Enviada em 03/10/2019
Desde o Iluminismo, entende-se que uma sociedade só progride quando um se mobiliza com o problema do outro. No entanto quando se observa a proteção da floresta amazônica: dever do Brasil ou do mundo todo?, hodiernamente, verifica-se que esse ideal iluminista é constatado na teoria e não desejavelmente na prática e a problemática persiste intrinsecamente ligada à realidade do país.

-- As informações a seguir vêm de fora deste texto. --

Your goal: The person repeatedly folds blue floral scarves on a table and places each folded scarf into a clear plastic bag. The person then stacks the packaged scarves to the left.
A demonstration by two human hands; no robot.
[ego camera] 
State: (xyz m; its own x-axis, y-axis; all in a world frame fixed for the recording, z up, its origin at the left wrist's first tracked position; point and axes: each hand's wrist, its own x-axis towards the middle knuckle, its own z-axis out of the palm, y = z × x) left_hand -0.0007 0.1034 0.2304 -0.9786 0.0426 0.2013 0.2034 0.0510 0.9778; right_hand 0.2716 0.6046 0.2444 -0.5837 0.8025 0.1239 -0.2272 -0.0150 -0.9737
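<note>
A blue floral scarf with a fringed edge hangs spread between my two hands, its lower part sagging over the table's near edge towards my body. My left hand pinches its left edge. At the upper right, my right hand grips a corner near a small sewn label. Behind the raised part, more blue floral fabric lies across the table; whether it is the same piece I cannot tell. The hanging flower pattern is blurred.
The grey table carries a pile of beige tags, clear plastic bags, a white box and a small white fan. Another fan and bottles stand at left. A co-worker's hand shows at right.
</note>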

É indubitável, que a questão constitucional e sua aplicação estejam entre as causas do problema. Tal fato, se reflete nos escassos governamentais nas leis que deveriam proteger o a amazônia, o Brasil é o país que mais altera as leis, e devido à de administração e fiscalização pública por parte de algumas gestões, isso não é firmado. Segundo pesquisadores liderados pela ONG, entre os anos de 1961 e 2017, 61% das mudanças ocorreram no Brasil.

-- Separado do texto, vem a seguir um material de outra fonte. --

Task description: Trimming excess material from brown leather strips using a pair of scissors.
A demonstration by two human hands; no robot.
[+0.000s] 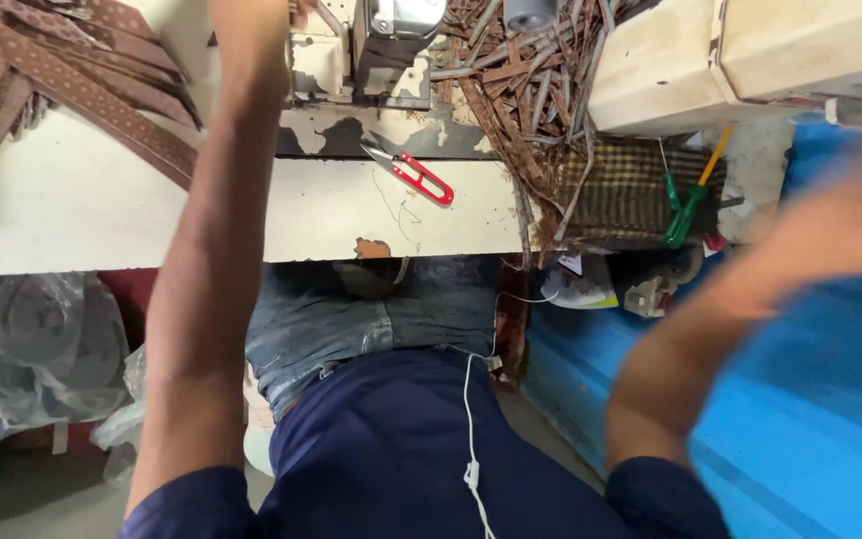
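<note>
Dark blue shirt cloth (401, 449) fills the bottom of the view, with a thin white cord (470, 439) hanging down it and worn jeans (371, 309) just above, tucked under the bench (102, 210) edge. From the left sleeve the bare left arm (207, 250) runs straight up across the pale, chipped bench top to the sewing machine (371, 40) at the top edge; the left hand itself is cut off by the frame there, so its grip cannot be told. Right of that arm, red-handled thread snips (413, 172) lie flat on the bench, apart from both arms. Brown patterned fabric strips (72, 80) fan over the bench's far left corner, and a tangle of narrow brown and grey strips (521, 80) is heaped beside the machine. A green and yellow screwdriver (690, 195) rests on a woven patch to the right. Blurred, the right arm (750, 299) sweeps over a blue surface (810, 419), its hand out of view at the right edge, grip not to be told. Clear plastic bags (32, 349) sit under the bench at left.
</note>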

Outrossim, destaca-se o desmatamento e a poluição como impulsionador do problema. De acordo com Durkheim, o fato social é uma maneira de coletiva de agir e de pensar, dotada de exterioridade, generalidade e coercitividade. Seguindo essa linda de pensamento, observa-se que, as queimadas desenfreadas, aumentam a incidência de carbono gasoso na atmosfera. Segundo o portal de notícias o G1, as queimadas causam mais de 75% da emissão de gás carbônico.
É evidente, portanto, que ainda há entraves para garantir a solidificação de políticas que visem à construção de um mundo melhor. Destarte, o Governo Federal deve impor leis mais severas, para evitar mudanças grandes no bioma. Como já dito pelo pedagogo Paulo Freire, a educação transforma as pessoas e essas mudam o mundo. Logo, o Ministério do Meio Ambiente, deve investir em tecnologia para detectar focos de queimadas mais rapidamente e palestras em escolas, ministradas por biólogos, que discutam a preservação do floresta, a fim de que o tecido social se desprenda de certos tabus.